Plastic is everywhere. And no wonder – it’s versatile, durable and inexpensive.
Unfortunately, little thought has historically been given as to what happens to plastic once it’s no longer in use, and as a result, we are now faced with the global crisis of plastic waste piling up on land and in our oceans.
Recycling isn’t making much of a dent in the problem. Globally, only 2% of plastic gets recycled, with the rest being disposed of in landfills and waste facilities, or worse yet, released directly into the environment.
We’re doing a bit better in Canada – nationally, about 12% of plastic used each year is collected for recycling, and most provinces are making headway through Extended Producer Responsibility programs, which compel manufacturers to deal with products at the end of their useful life. Nevertheless, three million tonnes of plastic are still thrown out each year in Canada, representing $8 billion in lost economic value, energy and resources.
This is both a huge challenge and an opportunity for innovation.
WE’RE JUST NOT GETTING THE MOST FROM OUR PLASTICS
Earlier this year, the Smart Prosperity Institute, a national research network and policy think tank based at the University of Ottawa released its report, A Vision for a Circular Economy for Plastics in Canada, which characterizes the plastic waste crisis as a by-product of the dominant model of global capital, the Linear Economy:
[The] current take-make-waste approach to plastics is bad for the planet, and a lost opportunity for economic growth. The loss of 88% of the plastic used in the Canadian economy results in squandered non-renewable fossil resources, increased greenhouse gases and the discharge of plastics to land and marine environments. The waste and pollution associated with plastics not only results in environmental impact but also represents a deadweight loss to the Canadian economy.
Raw materials are extracted, manufactured into plastics, used for a finite period of time, and then disposed of … At a value of between $100 and $150 billion annually, 95% of the material value of plastic packaging is lost to the global economy after only a single use.
WHAT A CIRCULAR ECONOMY FOR PLASTICS WOULD LOOK LIKE
The Circular Economy represents a fundamental shift in the way materials move through the economy – it aims to keep materials circulating in the economy as long as possible. The Circular Economy promises to transform how we produce, use, and consume goods, and plastics are a natural fit for this model, since the versatile material can be re-processed into new products multiple times.

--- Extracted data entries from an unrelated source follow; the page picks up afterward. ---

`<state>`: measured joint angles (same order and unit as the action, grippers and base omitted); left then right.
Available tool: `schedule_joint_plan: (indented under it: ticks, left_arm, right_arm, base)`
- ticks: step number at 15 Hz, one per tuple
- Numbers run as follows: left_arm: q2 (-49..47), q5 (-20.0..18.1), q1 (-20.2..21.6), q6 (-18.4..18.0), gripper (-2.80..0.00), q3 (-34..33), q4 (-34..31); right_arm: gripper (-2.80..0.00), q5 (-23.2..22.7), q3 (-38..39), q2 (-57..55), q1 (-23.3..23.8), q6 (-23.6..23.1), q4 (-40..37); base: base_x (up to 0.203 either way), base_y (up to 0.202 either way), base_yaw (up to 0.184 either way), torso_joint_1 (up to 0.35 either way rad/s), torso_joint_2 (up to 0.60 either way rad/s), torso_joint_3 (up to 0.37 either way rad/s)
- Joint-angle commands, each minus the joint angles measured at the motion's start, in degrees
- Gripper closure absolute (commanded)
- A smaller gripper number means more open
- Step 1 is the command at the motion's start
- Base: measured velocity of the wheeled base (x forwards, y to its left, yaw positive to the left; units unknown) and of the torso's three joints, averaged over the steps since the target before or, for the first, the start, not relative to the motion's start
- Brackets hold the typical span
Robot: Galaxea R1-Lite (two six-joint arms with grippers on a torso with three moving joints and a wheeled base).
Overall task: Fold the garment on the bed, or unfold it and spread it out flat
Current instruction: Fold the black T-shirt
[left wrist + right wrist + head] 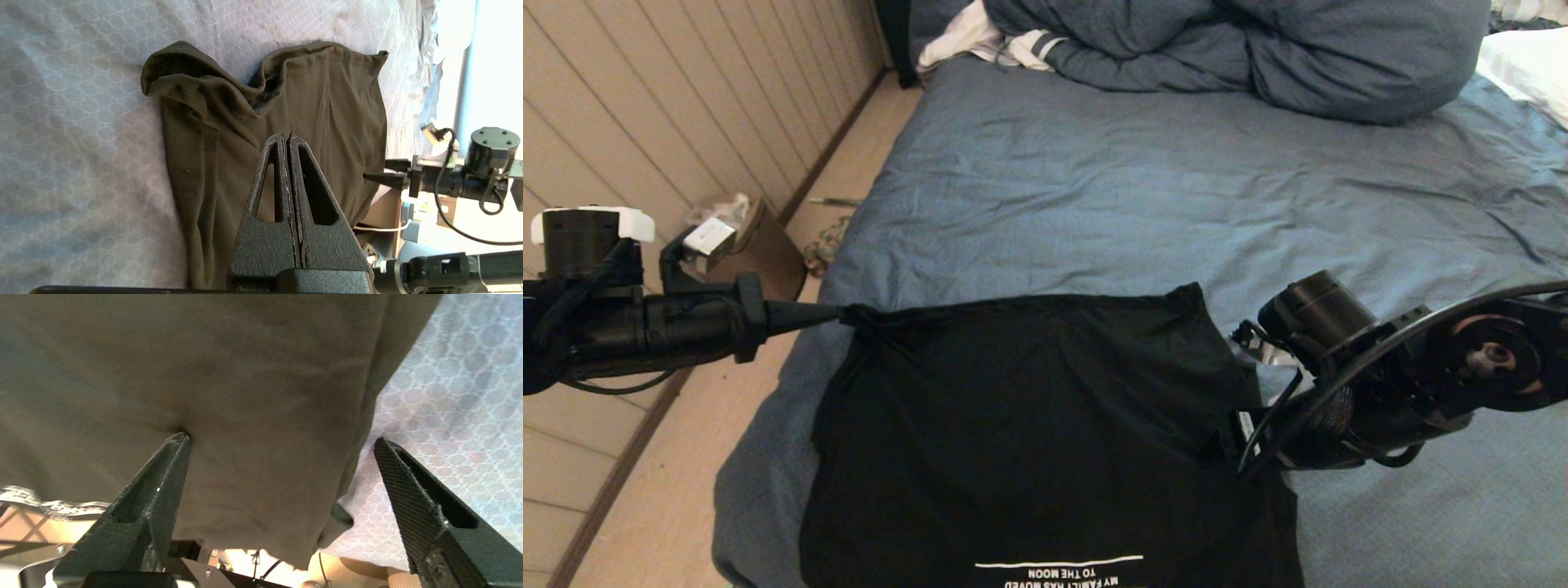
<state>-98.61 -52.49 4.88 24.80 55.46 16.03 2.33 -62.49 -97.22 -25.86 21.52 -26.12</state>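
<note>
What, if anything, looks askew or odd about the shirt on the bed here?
The T-shirt lies lopsided: the left gripper pinches its far left corner, bunching the cloth there, while the right gripper stands open at the right edge, one fingertip pressing the fabric. The near hem overhangs the bed edge. No damage shows.

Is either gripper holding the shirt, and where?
The left gripper pinches the black T-shirt at its far left corner; the right gripper is open, holding nothing.
</note>
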Motion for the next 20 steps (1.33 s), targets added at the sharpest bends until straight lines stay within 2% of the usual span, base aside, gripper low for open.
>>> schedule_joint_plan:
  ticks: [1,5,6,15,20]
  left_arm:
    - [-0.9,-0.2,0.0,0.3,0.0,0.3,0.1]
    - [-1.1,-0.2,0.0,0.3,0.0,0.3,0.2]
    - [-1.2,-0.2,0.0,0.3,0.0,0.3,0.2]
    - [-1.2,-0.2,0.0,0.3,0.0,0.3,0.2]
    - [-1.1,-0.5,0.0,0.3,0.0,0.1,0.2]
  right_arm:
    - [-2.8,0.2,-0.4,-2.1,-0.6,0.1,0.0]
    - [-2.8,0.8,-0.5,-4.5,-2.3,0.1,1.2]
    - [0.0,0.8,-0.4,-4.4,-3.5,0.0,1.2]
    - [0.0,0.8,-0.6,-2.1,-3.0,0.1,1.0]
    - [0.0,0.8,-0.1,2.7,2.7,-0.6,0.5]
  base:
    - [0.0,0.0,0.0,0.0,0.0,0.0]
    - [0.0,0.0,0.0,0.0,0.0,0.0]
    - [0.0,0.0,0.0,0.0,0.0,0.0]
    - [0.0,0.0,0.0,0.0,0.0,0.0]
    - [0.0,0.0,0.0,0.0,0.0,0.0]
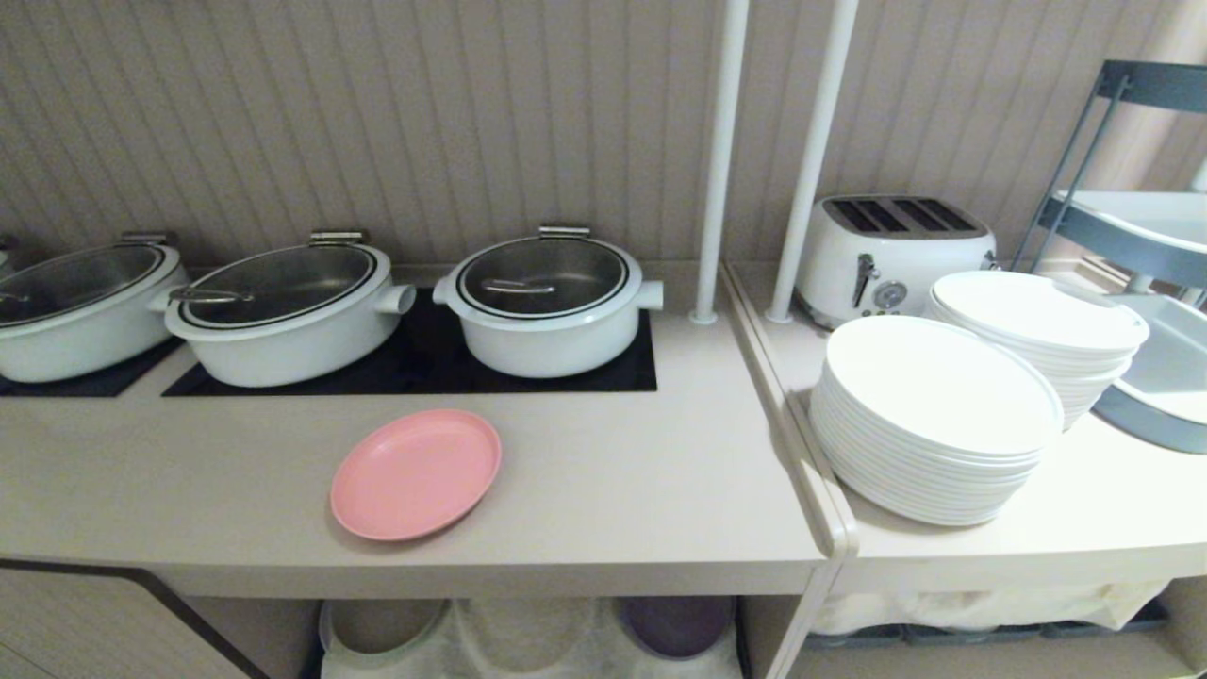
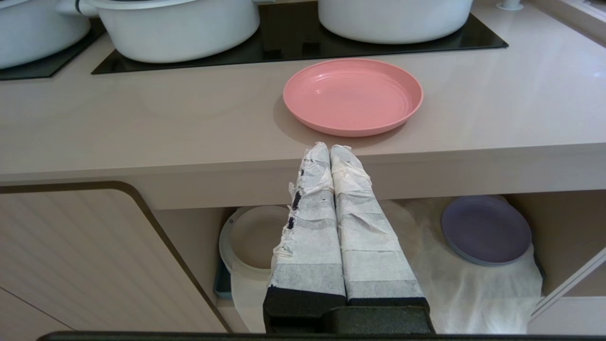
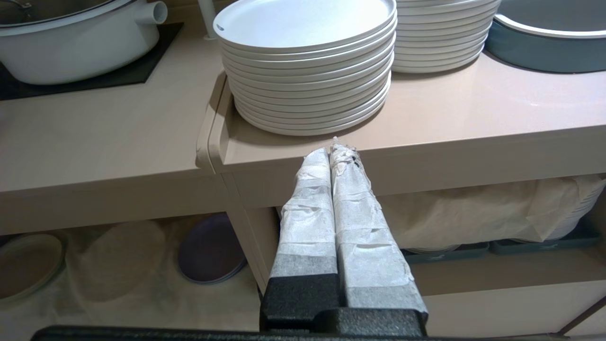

So why isn’t plastic reused and recycled more often? Simply put, in a Linear Economy, it’s cheaper to produce new materials from petrochemicals than it is to recirculate the existing materials. And we all know what that looks like. But what would plastic in a Circular Economy look like? The Smart Prosperity Institute gives us this vision:
[A] plastics circular economy produces plastics from renewable sources, is powered by renewable energy, reuses and recycles plastics within the economy without leakage to the environment, and generates no waste or emissions.
A plastics circular economy would be a growth economy recirculating plastics in a manner that harnesses their extraordinary material properties but without waste.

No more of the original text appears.